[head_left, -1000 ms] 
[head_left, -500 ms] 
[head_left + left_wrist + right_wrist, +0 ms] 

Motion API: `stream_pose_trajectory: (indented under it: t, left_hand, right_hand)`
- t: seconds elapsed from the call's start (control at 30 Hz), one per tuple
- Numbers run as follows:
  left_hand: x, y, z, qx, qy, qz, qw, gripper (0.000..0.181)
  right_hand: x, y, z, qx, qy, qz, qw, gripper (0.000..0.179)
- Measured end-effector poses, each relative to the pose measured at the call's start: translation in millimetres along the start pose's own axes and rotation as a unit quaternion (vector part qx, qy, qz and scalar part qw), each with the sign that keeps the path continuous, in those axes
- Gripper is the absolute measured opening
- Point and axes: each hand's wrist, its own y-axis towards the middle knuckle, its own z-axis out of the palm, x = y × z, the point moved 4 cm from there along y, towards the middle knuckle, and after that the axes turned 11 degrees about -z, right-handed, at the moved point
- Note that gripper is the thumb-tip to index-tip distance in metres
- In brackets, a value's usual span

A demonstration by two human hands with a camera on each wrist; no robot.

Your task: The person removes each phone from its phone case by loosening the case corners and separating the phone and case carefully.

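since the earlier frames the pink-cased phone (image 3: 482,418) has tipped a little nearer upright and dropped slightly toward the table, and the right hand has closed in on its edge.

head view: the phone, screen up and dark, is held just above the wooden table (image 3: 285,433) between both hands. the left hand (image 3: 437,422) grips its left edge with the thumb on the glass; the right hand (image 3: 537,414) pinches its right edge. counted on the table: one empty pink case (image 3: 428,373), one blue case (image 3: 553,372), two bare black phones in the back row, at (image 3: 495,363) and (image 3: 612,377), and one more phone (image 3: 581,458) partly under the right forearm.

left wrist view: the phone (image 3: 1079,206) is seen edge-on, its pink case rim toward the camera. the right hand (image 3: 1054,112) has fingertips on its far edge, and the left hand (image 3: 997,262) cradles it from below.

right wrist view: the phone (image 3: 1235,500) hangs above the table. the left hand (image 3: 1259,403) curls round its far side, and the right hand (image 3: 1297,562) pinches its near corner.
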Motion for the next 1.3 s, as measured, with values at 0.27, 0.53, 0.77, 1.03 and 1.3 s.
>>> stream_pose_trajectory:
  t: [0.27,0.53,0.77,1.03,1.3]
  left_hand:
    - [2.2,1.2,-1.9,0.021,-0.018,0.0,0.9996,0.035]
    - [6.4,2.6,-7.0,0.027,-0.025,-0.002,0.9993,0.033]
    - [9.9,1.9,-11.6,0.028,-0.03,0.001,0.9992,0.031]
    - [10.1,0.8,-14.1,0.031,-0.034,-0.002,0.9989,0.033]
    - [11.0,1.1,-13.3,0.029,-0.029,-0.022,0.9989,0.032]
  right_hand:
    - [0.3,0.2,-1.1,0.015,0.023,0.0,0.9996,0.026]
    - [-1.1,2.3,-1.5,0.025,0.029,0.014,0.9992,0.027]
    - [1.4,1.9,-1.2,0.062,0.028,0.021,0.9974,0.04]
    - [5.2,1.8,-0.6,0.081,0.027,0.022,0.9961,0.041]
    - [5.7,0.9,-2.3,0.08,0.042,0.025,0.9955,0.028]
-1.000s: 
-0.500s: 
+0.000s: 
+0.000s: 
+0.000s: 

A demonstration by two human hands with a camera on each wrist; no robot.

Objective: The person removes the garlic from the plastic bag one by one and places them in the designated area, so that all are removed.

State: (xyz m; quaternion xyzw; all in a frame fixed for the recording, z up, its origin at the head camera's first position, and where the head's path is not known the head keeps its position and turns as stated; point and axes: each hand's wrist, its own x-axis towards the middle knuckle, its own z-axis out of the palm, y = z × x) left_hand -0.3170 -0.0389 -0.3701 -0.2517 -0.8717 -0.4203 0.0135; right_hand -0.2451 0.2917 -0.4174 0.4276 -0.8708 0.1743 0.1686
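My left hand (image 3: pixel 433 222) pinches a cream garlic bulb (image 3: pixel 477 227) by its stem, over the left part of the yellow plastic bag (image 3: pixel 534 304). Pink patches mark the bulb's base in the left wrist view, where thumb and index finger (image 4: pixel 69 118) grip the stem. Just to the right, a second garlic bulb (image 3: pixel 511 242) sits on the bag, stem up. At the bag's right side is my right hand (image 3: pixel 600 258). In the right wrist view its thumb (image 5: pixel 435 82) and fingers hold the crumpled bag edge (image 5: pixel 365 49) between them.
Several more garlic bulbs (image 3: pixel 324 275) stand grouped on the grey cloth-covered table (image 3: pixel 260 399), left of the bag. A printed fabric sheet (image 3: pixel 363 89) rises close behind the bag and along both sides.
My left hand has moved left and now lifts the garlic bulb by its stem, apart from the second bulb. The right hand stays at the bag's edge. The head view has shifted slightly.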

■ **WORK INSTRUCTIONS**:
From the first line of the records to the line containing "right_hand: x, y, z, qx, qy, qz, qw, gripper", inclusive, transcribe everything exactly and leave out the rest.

■ **RESULT OF THE EXERCISE**:
[head_left, -1000 ms] 
[head_left, -500 ms] 
[head_left + left_wrist + right_wrist, +0 ms] 

Motion API: `stream_pose_trajectory: (indented under it: t, left_hand, right_hand)`
- t: seconds elapsed from the call's start (control at 30 Hz), one per tuple
- Numbers run as follows:
  left_hand: x, y, z, qx, qy, qz, qw, gripper (0.000..0.181)
  right_hand: x, y, z, qx, qy, qz, qw, gripper (0.000..0.179)

The exercise requires no more work.